__How to complete this task__
Return only those lines of the material that contain "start".

__Given material__
━━━━━━━━━━━━━━━━━━━━━━━━━━━━━━

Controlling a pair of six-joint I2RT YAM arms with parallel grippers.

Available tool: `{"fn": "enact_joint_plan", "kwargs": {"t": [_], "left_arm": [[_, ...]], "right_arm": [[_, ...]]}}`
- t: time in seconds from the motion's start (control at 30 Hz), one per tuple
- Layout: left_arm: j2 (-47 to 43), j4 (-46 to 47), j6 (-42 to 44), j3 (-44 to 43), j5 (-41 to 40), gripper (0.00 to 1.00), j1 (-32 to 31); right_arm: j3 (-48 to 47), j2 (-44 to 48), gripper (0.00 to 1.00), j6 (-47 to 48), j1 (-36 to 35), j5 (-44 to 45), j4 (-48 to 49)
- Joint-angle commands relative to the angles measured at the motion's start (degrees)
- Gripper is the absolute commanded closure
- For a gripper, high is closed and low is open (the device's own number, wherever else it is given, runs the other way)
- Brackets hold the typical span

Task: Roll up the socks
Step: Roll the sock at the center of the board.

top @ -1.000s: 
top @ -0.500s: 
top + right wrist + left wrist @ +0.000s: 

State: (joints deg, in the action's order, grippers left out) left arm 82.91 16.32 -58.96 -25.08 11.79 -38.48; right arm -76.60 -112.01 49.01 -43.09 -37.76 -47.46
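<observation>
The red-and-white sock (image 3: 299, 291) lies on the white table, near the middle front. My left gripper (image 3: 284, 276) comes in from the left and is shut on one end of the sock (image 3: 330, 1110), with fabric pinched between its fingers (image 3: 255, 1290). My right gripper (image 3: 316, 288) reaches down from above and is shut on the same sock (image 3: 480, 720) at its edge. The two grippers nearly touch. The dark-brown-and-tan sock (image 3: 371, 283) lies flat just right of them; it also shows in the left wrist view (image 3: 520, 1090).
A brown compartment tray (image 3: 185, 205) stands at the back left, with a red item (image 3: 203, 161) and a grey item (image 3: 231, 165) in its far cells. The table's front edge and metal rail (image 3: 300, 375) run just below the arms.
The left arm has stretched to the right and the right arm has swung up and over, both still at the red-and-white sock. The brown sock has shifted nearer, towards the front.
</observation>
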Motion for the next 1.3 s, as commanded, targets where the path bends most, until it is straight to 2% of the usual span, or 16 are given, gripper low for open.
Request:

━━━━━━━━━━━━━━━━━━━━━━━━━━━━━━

__Completed exercise__
- t: time in seconds from the motion's start (control at 30 Hz), one per tuple
- Joint-angle commands relative to the angles measured at the motion's start (degrees)

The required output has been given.